CALGARY – A major U.S. camp provider cited falling oil prices and cancelled projects for its decision to layoff a third of its staff in Canada and close two of its lodges near Fort McMurray on Monday, a move that reflects a slowdown in Alberta’s once red-hot labour market.
WTI for February delivery fell $1.12 to close at $53.61 a barrel on the New York Mercantile Exchange. It was the lowest settlement since May 1, 2009
Houston-based Civeo Corp. announced Monday that it had reduced its Canadian workforce by 30% as a result of plummeting oil prices, and the fact that just a handful of new oilsands projects are expected to be built next year.
“There are few major oilsands construction or expansion projects forecast for 2015, reducing the demand for labour and accommodations,” Civeo president and CEO Bradley Dodson said in a Monday conference call. “Certain regions in the Athabasca oilsands region are oversupplied for rooms, negatively impacting our outlook for occupancy and average daily rate.”
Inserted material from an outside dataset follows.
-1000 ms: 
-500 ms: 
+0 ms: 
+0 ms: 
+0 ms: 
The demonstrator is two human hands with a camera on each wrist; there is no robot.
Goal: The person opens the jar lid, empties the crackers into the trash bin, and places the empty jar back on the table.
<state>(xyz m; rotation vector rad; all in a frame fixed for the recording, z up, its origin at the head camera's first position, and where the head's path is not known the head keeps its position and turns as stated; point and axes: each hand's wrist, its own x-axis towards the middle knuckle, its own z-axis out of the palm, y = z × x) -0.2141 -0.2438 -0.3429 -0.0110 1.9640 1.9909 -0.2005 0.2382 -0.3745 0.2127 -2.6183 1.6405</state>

As an oilfield service provider, Civeo said it was reacting to decisions by major oilsands producers to reduce capital expenditures over the course of 2015. The company did not say how many Canadian staff had been laid off so far, but hinted that more job cuts may be coming.
“We may have to look at closing additional locations there,” Mr. Dodson said, referring to northern Alberta. The company currently provides camp facilities for producers including Imperial Oil Ltd. at its Kearl Lake oilsands project and Suncor Energy Inc. at its Fort Hills oilsands project.
Civeo operates 11 lodges and mobile camps for workers in the oilsands as well as a handful of lodges in oil and gas producing parts of British Columbia, Saskatchewan, and Manitoba. However, the company has permanently closed one of its oilsands camps and temporarily closed a second as a result of high vacancy rates at its facilities.
“With the oil price decline, major oil companies have reduced their capital spending,” Mr. Dodson said.
“For our Canadian oilsands operations, we tracked the spending of several major oilsands producers, which over the past three months have announced year-over-year capital spending cuts of 15 to 20%.”
The Brent and West Texas Intermediate oil benchmark prices have dropped roughly 45% since June, and WTI closed Monday at a new five-year-low. WTI fell 2.1% Monday to close at US$53.61 per barrel while Brent fell to 2.6% to US$57.93 per barrel.
Analysts expect the low commodity prices to persist, which could impact employment levels in oil and gas producing regions like Alberta.
“We’re looking at a significant supply-demand surplus through the first half of 2015,” Tim Evans, an energy analyst at Citi Futures Perspective, said by phone. He said that any reduction in the growth of U.S. production could help limit the surplus but added, “it’s not going away anytime soon.”
In mid December, TD Economics predicted Alberta’s unemployment rate would increase to 5% next year and then rise further to 5.2% in 2016.